When I took a media ethics course in college, the professor said something I already intuitively knew but hadn’t thought about until then: Ethics and law are no more than “kissing cousins,” meaning sometimes they happen to coincide, and other times they don’t. After all, thinking back on U.S. history, how many laws, such as segregation, have we had that enforced behaviors as legal that today most people would say were not ethical?
I think the same thing about ethics and kindness. Sometimes ethical workplace behavior happens to be kind, but other times, even though it’s ethical, it falls short of being kind. Take a corporate executive board that knows the company will be closed down in three months. Is there a workplace standard for ethical behavior that would dictate they tell employees as soon as they know for sure the closure is happening? I’ve never heard of any such workplace ethics standard that would tell the executive board to inform employees as soon as possible. It’s been my experience that it’s considered acceptable corporate behavior to wait to tell employees until close to the exact moment you no longer have use of them. It’s definitely not kind; some would say it’s even cruel.

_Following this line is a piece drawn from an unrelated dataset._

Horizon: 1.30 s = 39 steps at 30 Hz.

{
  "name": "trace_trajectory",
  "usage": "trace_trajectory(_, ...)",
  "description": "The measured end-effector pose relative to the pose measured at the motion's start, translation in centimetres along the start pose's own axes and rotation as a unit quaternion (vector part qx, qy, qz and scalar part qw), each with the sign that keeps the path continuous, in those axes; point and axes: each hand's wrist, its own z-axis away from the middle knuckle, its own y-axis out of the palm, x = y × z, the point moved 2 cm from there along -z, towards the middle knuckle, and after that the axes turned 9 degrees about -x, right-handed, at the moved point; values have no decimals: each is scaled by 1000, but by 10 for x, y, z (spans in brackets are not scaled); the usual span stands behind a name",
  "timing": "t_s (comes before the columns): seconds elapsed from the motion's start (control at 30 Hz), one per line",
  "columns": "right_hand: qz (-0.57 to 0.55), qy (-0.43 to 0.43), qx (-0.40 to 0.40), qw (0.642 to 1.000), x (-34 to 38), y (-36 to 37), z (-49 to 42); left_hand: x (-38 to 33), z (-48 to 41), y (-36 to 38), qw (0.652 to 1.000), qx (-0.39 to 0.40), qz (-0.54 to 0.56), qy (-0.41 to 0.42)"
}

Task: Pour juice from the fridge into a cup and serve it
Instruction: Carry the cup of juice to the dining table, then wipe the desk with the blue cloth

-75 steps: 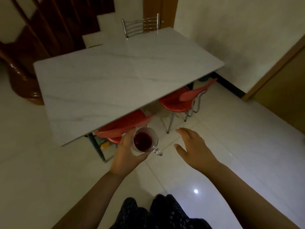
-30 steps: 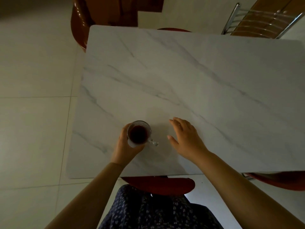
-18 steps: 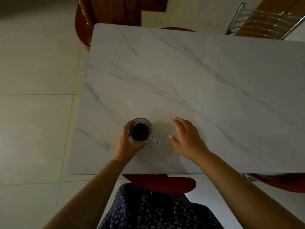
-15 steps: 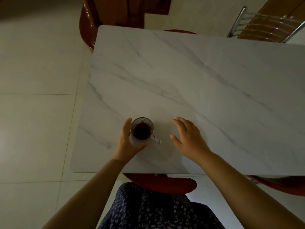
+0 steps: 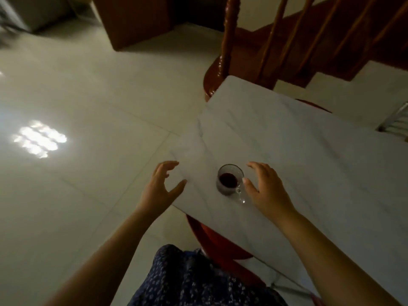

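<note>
A small glass cup (image 5: pixel 229 181) with a handle holds dark red juice and stands upright on the white marble table (image 5: pixel 309 155), near its left corner. My left hand (image 5: pixel 160 188) hovers open off the table's left edge, apart from the cup, fingers spread. To the cup's right, my right hand (image 5: pixel 268 191) is open, its thumb close to the handle; contact is unclear.
A red chair seat (image 5: pixel 212 241) sits under the table's near edge, by my patterned dress. Wooden stair rails and a newel post (image 5: pixel 227 49) rise beyond the table's far corner. A metal chair back (image 5: pixel 395 122) shows at right. Glossy tiled floor spreads left.
My left hand has let go of the cup and pulled back to the left, off the table. The cup now stands alone on the table. My view has swung leftward.
</note>
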Motion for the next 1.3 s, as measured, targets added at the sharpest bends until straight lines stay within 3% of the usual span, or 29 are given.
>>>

What I’m getting at is being ethical is a baseline standard for corporate behavior, but one that a company should strive to go beyond. A piece I found on LinkedIn from a few years ago by Leandro Valente depicts corporate ethics primarily as black-and-white rule following, with one added complexity—the need for companies to also stand by employees who act according to their conscience, whatever the rules may say: “…ethical behavior is acting within certain moral codes in accordance with the generally accepted code of conduct or rules. It is always safe for an employee to ‘play by the rules.’ This is always the best policy, and in instances when the rulebook is inadequate, acting with a clear moral conscience is the right way to go. This may cause friction in some organizations, but ethical organizations will always stand by the right moral decisions and actions of their employees.”
What are examples from your company when an employee needed to make a judgment call because there was no clear direction provided by ethics rules, or because the employee felt that following the rules would violate her conscience, forcing her to do something she felt would be damaging to another person?
Going back to the job scenario, the question of when to inform employees of the imminent ending of their jobs is always dicey. On the one hand, the company wants to keep its commitment to investors and other “stakeholders,” keeping its operations intact as long as necessary. But, on the other hand, executives with a conscience may be bothered by the toll on the workforce of being told days rather than months prior to the end of their jobs. For a middle- or lower-income employee, a few months versus a day or two can mean the difference between financial catastrophe and manageable trauma. Does keeping financial commitments justify the potentially devastating impact on employees?
I may be a softie, but I wouldn’t feel good as an executive knowing for months in advance that much-needed jobs would be ending, and just keeping it to myself, especially if I interacted regularly with the employees who would be losing their jobs.
About 10 years ago, one of my friends lost her job in an unceremonious way. At 4:30 p.m. on a Friday, my friend was called into her boss’ office. The boss—who had brought her along with him when he switched jobs to another magazine—sat there, along with the publisher of the magazine. The two of them, together, informed her that her job was ending, and she had a half-hour to clean out her desk and vacate the premises. It was not performance-related. They said they no longer needed her skill set, or some vague explanation like that. My friend was devastated to be losing a job because it meant she was suddenly losing her livelihood, but she also was devastated because she had considered her boss a friend, and they had spent time outside the office together, and he hadn’t given her any warning that this was coming. A few days before the termination, they had worked out together at the gym in the office building, and she invited him to the parties she occasionally threw at home. They talked often about their personal lives outside the office. He felt bad, and embarrassed, and apologized that he couldn’t tell her in advance because his bosses wouldn’t let him. What do you think of that explanation? Is that fair enough, or does it seem to fall short of the kind of ethics that are guided by conscience, rather than solely by the rulebook?
It’s frightening to disobey orders, whether from an institution such as the police or a person such as your boss, but sometimes it might be necessary to do so to practice meaningful ethics. Being truly ethical to me means striving to be more than just a rule follower. It means avoiding actions that create suffering for others you wouldn’t want to experience yourself.
How do you train employees to be ethical? Do you handle it as a simple list of do’s and don’ts to follow, or do you treat it as a more complex topic?